__Exercise__. Your job is to restate each entry word for word.

Records drawn from a dataset
::::

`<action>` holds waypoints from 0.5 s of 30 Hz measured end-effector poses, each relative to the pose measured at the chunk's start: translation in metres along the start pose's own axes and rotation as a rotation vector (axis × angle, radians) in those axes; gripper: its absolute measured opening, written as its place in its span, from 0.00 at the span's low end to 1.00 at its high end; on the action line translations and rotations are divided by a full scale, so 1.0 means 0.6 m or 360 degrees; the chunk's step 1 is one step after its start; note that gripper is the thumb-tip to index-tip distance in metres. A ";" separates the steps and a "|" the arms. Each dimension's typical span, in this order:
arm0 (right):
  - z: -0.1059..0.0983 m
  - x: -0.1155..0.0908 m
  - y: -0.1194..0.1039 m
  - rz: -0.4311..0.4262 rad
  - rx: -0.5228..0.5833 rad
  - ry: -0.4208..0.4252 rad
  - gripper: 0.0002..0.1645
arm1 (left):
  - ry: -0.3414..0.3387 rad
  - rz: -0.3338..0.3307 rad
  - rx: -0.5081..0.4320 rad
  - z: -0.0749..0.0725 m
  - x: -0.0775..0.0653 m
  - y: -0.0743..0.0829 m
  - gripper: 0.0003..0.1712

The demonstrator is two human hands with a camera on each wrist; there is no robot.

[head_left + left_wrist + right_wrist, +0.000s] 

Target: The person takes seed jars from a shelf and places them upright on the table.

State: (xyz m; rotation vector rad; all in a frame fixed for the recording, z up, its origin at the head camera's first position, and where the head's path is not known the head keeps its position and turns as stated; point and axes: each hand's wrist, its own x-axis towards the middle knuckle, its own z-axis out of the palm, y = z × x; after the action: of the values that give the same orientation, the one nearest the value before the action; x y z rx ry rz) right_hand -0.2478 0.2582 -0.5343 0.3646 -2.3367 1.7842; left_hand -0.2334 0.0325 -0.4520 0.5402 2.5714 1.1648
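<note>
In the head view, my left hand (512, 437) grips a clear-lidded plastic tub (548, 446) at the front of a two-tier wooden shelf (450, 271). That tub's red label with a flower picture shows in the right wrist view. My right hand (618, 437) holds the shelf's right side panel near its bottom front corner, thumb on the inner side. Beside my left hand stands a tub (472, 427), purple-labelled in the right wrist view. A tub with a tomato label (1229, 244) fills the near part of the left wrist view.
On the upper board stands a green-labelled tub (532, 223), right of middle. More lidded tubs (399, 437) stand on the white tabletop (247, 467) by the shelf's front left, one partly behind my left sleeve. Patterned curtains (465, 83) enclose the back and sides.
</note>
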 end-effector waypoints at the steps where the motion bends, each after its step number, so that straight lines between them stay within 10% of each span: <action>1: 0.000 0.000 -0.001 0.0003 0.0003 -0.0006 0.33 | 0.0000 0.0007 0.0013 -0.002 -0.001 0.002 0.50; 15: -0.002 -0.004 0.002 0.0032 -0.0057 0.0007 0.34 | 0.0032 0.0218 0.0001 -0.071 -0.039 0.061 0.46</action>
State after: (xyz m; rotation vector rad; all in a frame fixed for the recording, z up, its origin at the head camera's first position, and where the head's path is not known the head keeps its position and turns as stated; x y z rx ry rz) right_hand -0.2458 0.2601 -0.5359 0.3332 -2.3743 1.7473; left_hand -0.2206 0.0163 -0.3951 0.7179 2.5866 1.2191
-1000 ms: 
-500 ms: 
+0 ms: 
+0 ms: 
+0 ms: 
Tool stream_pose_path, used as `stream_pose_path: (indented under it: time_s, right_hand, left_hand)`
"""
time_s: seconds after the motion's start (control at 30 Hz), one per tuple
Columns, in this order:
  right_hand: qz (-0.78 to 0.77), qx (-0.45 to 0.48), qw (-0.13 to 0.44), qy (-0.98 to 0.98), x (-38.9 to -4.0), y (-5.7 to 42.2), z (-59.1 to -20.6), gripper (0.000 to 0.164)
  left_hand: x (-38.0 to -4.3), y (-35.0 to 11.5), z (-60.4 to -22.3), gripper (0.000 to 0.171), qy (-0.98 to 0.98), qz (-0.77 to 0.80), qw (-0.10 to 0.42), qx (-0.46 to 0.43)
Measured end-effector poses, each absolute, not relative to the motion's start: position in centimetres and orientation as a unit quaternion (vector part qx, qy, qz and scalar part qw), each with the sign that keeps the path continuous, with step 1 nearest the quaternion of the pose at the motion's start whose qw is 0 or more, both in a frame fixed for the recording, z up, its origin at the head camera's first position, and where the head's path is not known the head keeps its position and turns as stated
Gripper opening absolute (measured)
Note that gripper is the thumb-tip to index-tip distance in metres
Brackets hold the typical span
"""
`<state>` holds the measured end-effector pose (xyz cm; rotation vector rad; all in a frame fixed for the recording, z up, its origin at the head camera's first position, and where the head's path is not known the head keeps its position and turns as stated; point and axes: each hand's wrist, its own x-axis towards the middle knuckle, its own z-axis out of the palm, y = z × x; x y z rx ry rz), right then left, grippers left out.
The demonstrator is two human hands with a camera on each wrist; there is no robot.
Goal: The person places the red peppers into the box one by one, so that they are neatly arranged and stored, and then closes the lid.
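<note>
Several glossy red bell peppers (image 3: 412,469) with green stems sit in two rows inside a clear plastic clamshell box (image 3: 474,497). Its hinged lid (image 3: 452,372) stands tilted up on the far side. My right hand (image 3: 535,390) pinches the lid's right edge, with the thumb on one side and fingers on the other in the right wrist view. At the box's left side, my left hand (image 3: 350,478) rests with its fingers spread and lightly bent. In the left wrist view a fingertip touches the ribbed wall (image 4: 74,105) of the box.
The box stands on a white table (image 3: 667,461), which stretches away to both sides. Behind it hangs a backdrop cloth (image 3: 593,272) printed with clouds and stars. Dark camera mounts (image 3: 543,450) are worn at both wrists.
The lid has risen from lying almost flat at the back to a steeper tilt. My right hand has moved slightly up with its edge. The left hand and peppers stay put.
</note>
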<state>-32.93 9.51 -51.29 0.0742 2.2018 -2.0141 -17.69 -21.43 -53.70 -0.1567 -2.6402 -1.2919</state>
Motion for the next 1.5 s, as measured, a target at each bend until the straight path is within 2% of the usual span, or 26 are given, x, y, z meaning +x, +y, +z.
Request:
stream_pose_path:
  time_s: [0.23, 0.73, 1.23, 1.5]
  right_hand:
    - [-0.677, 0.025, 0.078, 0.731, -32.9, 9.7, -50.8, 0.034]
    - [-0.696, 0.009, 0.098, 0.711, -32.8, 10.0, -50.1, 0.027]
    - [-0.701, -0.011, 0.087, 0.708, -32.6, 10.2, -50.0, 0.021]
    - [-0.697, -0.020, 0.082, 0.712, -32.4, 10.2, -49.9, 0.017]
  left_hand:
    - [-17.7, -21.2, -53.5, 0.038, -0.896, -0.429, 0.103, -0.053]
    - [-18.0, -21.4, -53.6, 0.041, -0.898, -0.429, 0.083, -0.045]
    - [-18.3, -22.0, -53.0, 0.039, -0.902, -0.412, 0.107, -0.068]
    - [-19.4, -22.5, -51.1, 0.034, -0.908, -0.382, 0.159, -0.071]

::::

__Output for this task__.
`<action>` holds waypoints from 0.5 s of 30 Hz measured end-effector poses, each relative to the pose measured at the chunk's start: translation in metres along the start pose's own axes and rotation as a rotation vector (axis × angle, radians) in those axes; gripper: its absolute measured opening, written as its place in its span, from 0.00 at the span's low end to 1.00 at its high end; on the action line translations and rotations are divided by a full scale, so 1.0 means 0.6 m or 360 degrees; the chunk's step 1 is one step after its start; note that gripper is the thumb-tip to index-tip distance in metres. A ";" separates the steps and a "|" the arms. Each dimension's typical span, in this order:
arm0 (right):
  - z: -0.1059..0.0983 m
  - x: -0.1155..0.0908 m
  - y: -0.1194..0.1039 m
  - rz: -0.4311..0.4262 rad
  - rx: -0.5228..0.5833 rad
  - ry: -0.4208..0.4252 rad
  - gripper: 0.0002..0.1645
arm1 (left):
  - ry: -0.3414..0.3387 rad
  - rz: -0.3338..0.3307 rad
  - rx: -0.5081..0.4320 rad
  - z: -0.0749..0.0725 m
  - x: -0.0775..0.0653 m
  - y: -0.0743..0.0829 m
  - gripper: 0.0003..0.1712

The demonstrator is two human hands with a camera on each wrist; there is no robot.

[head_left + left_wrist + right_wrist, +0.000s] 

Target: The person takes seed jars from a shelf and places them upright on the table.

State: (xyz m; rotation vector rad; all in a frame fixed for the recording, z up, its origin at the head camera's first position, and where the head's path is not known the head keeps its position and turns as stated; point and axes: each hand's wrist, its own x-axis towards the middle knuckle, its own z-axis out of the palm, y = z × x; after the action: of the values that give the same orientation, the one nearest the value before the action; x y z rx ry rz) right_hand -0.2478 0.2582 -0.5343 0.3646 -2.3367 1.7842; left_hand -0.2334 0.0325 -0.4520 0.5402 2.5714 1.1648
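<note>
In the head view, my left hand (512, 437) grips a clear-lidded plastic tub (548, 446) at the front of a two-tier wooden shelf (450, 271). That tub's red label with a flower picture shows in the right wrist view. My right hand (618, 437) holds the shelf's right side panel near its bottom front corner, thumb on the inner side. Beside my left hand stands a tub (472, 427), purple-labelled in the right wrist view. A tub with a tomato label (1229, 244) fills the near part of the left wrist view.
On the upper board stands a green-labelled tub (532, 223), right of middle. More lidded tubs (399, 437) stand on the white tabletop (247, 467) by the shelf's front left, one partly behind my left sleeve. Patterned curtains (465, 83) enclose the back and sides.
</note>
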 end-effector waypoints at the steps where the motion bends, each after its step number, so that straight lines between them stay within 10% of each span: <action>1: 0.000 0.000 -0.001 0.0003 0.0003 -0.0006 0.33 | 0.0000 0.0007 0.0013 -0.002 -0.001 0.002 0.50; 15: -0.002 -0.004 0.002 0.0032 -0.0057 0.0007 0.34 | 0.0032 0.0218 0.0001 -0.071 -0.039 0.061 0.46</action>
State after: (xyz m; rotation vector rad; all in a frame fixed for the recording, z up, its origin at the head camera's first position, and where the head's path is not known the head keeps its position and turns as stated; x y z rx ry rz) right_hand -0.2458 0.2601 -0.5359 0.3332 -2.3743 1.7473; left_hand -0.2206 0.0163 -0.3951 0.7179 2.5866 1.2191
-1000 ms: 
-500 ms: 
+0 ms: 
+0 ms: 
+0 ms: 
Tool stream_pose_path, used as `stream_pose_path: (indented under it: time_s, right_hand, left_hand)`
"""
time_s: seconds after the motion's start (control at 30 Hz), one per tuple
Columns, in this order:
  right_hand: qz (-0.78 to 0.77), qx (-0.45 to 0.48), qw (-0.13 to 0.44), qy (-0.98 to 0.98), x (-38.9 to -4.0), y (-5.7 to 42.2), z (-59.1 to -20.6), gripper (0.000 to 0.164)
  left_hand: x (-38.0 to -4.3), y (-35.0 to 11.5), z (-60.4 to -22.3), gripper (0.000 to 0.171), qy (-0.98 to 0.98), qz (-0.77 to 0.80), qw (-0.10 to 0.42), qx (-0.46 to 0.43)
Measured end-effector poses, each absolute, not relative to the motion's start: position in centimetres and orientation as a unit quaternion (vector part qx, qy, qz and scalar part qw), each with the sign that keeps the path continuous, with step 1 nearest the quaternion of the pose at the motion's start whose qw is 0 or more, both in a frame fixed for the recording, z up, its origin at the head camera's first position, and where the head's path is not known the head keeps its position and turns as stated
Gripper opening absolute (measured)
Note that gripper is the thumb-tip to index-tip distance in metres
Brackets hold the typical span
"""
`<state>` holds the measured end-effector pose (xyz cm; rotation vector rad; all in a frame fixed for the recording, z up, its origin at the head camera's first position, and where the head's path is not known the head keeps its position and turns as stated; point and axes: each hand's wrist, its own x-axis towards the middle knuckle, its own z-axis out of the palm, y = z × x; x y z rx ry rz), right then left, grippers left out.
The demonstrator is two human hands with a camera on each wrist; there is no robot.
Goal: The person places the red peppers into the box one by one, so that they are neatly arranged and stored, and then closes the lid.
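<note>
Several glossy red bell peppers (image 3: 412,469) with green stems sit in two rows inside a clear plastic clamshell box (image 3: 474,497). Its hinged lid (image 3: 452,372) stands tilted up on the far side. My right hand (image 3: 535,390) pinches the lid's right edge, with the thumb on one side and fingers on the other in the right wrist view. At the box's left side, my left hand (image 3: 350,478) rests with its fingers spread and lightly bent. In the left wrist view a fingertip touches the ribbed wall (image 4: 74,105) of the box.
The box stands on a white table (image 3: 667,461), which stretches away to both sides. Behind it hangs a backdrop cloth (image 3: 593,272) printed with clouds and stars. Dark camera mounts (image 3: 543,450) are worn at both wrists.
The lid has risen from lying almost flat at the back to a steeper tilt. My right hand has moved slightly up with its edge. The left hand and peppers stay put.
</note>
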<state>-32.93 9.51 -51.29 0.0742 2.2018 -2.0141 -17.69 -21.43 -53.70 -0.1567 -2.6402 -1.2919</state>
Motion for the next 1.5 s, as measured, a target at each bend until the straight path is within 2% of the usual span, or 26 are given, x, y, z meaning +x, +y, +z.
Request:
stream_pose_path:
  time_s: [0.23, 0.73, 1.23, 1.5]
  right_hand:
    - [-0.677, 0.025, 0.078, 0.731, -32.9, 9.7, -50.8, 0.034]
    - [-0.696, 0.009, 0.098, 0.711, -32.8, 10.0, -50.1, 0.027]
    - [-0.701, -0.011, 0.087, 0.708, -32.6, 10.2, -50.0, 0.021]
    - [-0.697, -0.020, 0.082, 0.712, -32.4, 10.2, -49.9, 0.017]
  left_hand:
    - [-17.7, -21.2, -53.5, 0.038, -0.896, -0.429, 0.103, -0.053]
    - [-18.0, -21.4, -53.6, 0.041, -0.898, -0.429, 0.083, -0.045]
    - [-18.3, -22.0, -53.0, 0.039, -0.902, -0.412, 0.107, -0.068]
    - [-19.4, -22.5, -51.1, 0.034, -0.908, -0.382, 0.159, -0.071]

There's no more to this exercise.